Showing posts with label Hexies. Show all posts
Showing posts with label Hexies. Show all posts

Tuesday, May 17, 2011

WiP: Portable Project

Well, all of my free time is currently being spent basting and piecing hexies.  I knew it would be like this and I am certain the new will wear off soon and progress will be less consuming and productive (I still have those charity baby quilts to finish.)

I've gotten my stitching rhythm back and can baste a hexie in less than a minute.  I cut out several hexagons at a time, then stitching several at a time. 

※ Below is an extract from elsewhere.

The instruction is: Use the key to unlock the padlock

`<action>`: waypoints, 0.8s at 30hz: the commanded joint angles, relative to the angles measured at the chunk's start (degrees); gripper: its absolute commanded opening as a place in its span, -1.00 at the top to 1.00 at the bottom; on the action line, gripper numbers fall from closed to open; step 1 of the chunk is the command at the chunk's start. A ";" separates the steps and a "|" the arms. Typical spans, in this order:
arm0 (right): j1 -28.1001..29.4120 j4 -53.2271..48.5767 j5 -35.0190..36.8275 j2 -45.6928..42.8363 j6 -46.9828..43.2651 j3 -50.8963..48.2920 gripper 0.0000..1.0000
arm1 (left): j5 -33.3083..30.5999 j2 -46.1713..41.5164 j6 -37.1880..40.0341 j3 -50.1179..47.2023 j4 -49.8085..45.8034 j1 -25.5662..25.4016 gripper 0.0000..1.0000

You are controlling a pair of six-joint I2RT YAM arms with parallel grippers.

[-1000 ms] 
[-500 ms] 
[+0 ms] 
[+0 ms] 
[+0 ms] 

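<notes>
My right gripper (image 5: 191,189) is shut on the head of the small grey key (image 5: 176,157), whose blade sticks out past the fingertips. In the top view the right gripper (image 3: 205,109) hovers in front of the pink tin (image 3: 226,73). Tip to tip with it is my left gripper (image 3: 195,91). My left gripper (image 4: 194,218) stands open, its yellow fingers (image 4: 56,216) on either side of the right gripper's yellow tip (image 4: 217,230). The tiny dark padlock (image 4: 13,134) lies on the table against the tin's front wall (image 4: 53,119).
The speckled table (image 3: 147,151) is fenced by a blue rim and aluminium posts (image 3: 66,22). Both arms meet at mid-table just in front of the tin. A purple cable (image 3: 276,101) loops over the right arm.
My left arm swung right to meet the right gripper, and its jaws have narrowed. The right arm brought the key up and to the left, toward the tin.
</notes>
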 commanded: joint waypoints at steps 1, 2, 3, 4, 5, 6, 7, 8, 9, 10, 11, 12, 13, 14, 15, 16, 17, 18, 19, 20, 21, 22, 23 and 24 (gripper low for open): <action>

For my 3/4" hexagons, I cut a strip 2 1/4" wide WOF.  That gives me enough    hexies for the eight inner pieces and almost enough to finish the 16 outer pieces (which would make part of two different "flower" sections.) 
The hexagons are suppose to have 1/4 inch to turn back for basting.  I cut mine from squares sized roughly 2 1/4"x2 1/4".  I willy-nilly snip off the corners and allow myself at least 3/8 inch edge for turning under.  See how the shape is kind of wonky?  Works just fine as long as it's more than 1/4 inch.

Yesterday, I thought I was having trouble with blood clots (again!)  I ended up spending most of the day in the ER waiting for a Doppler ultrasound.  Having done this before, we knew we'd be there for hours.  We packed water bottles, snacks and something to occupy the time. 
Let me back up a bit.  For my birthday last week, Byron got me a Marie Osmond craft tote.  If you are a gadget person, it's THE best!  It has everything except for a place to sleep.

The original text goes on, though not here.